◆ WORK INSTRUCTIONS
Both the line below containing "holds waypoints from" and the line containing "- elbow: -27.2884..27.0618", along with every line between them, should be repeated exactly; no other line belongs in the answer.

-*-

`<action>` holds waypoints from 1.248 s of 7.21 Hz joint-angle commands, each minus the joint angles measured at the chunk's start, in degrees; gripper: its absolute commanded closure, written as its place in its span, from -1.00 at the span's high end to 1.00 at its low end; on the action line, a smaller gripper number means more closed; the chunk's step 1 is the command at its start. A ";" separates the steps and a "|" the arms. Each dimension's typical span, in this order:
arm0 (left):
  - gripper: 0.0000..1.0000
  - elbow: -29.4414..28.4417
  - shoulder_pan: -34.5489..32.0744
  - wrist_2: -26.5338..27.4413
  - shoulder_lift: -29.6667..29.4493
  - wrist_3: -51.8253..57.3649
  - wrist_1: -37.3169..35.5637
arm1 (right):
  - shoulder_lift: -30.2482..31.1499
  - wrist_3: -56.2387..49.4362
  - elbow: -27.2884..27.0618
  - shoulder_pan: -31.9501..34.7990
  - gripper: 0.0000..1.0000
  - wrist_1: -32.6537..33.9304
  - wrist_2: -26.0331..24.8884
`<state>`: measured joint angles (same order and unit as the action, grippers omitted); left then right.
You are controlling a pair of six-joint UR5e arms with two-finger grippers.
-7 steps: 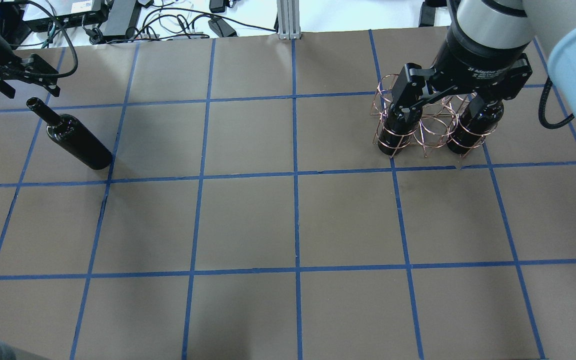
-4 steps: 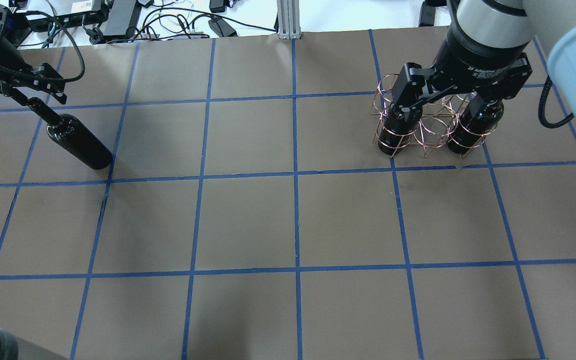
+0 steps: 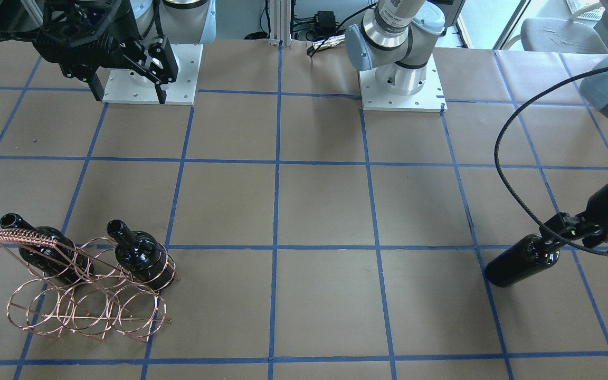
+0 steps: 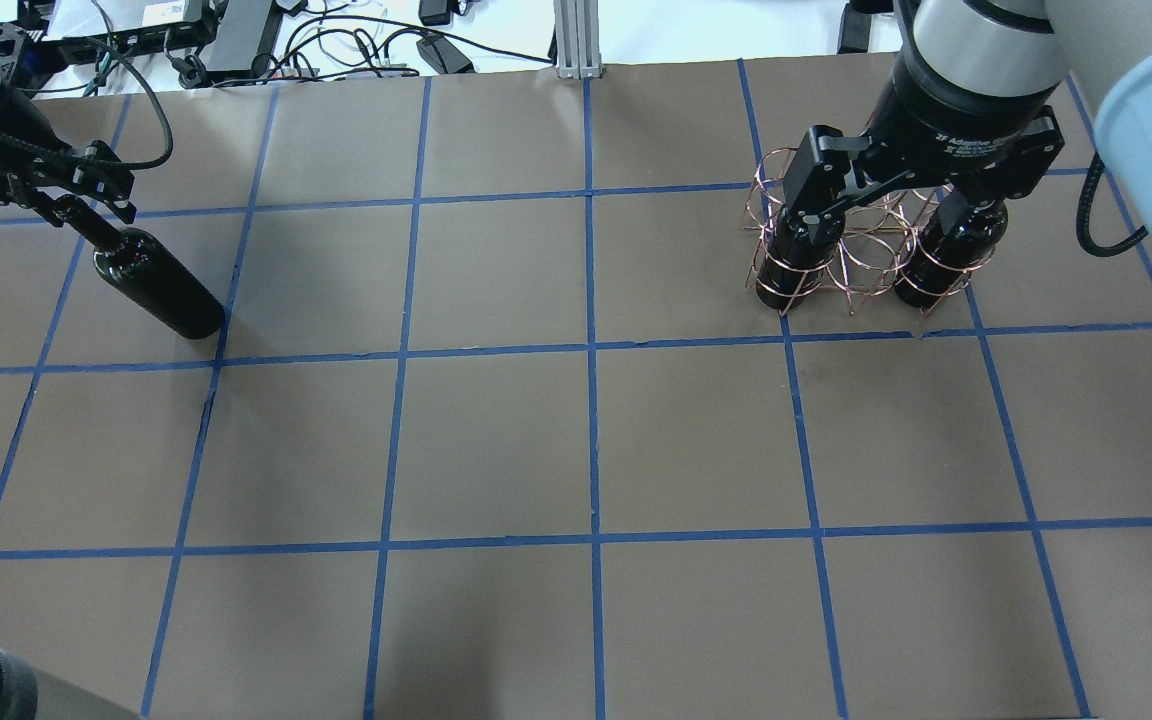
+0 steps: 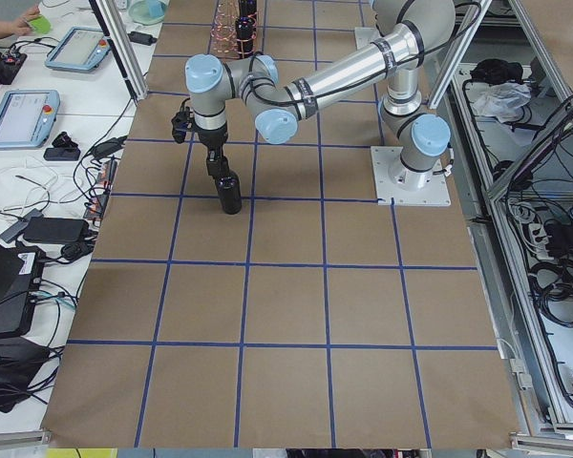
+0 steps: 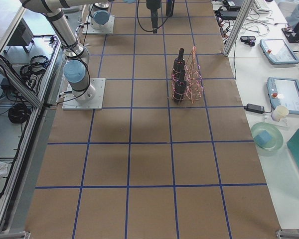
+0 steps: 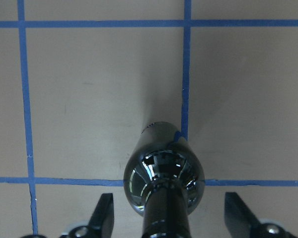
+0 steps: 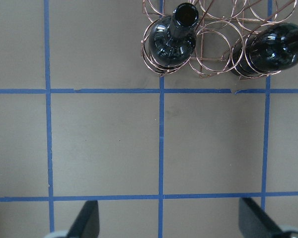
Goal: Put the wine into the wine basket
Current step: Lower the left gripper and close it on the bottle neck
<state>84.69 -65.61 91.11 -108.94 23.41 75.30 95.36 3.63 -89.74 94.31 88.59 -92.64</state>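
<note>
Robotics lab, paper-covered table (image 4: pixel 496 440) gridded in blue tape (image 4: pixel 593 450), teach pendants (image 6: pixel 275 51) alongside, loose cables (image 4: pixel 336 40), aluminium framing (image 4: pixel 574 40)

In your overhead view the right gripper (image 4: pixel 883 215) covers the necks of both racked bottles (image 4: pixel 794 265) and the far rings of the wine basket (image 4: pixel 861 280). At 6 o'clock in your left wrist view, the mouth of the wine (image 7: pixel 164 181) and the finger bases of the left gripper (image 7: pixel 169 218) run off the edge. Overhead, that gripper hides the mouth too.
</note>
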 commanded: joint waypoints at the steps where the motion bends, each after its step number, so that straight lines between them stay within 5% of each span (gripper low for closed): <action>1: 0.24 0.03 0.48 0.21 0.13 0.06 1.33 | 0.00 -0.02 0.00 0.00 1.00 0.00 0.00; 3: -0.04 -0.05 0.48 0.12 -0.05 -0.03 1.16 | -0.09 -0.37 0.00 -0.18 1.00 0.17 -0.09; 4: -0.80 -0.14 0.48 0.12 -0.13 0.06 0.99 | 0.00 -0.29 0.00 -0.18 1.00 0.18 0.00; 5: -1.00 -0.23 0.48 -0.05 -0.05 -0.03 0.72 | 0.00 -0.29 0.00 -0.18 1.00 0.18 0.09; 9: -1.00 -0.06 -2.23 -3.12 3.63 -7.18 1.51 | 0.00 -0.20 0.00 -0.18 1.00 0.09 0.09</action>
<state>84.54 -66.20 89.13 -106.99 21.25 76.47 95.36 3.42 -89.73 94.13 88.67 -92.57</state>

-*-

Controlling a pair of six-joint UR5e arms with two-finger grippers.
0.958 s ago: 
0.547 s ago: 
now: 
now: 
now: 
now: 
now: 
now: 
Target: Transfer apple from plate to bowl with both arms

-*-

◆ EXERCISE SOLUTION
`<action>` holds waypoints from 1.248 s of 7.21 Hz joint-angle commands, each minus the joint angles measured at the chunk's start, in degrees; gripper: its absolute commanded closure, written as its place in its span, from -1.00 at the span's high end to 1.00 at its low end; on the action line, a smaller gripper number means more closed; the chunk's step 1 is the command at its start. A ";" separates the steps and a "|" the arms. Each dimension's typical span, in this order:
arm0 (left):
  - gripper: 0.0000..1.0000
  - elbow: -29.4414..28.4417
  - shoulder_pan: -34.5489..32.0744
  - wrist_2: -26.5338..27.4413
  - shoulder_lift: -29.6667..29.4493
  - wrist_3: -51.8253..57.3649
  - wrist_1: -37.3169..35.5637
arm1 (right):
  - shoulder_lift: -30.2482..31.1499
  - wrist_3: -56.2387..49.4362
  - elbow: -27.2884..27.0618

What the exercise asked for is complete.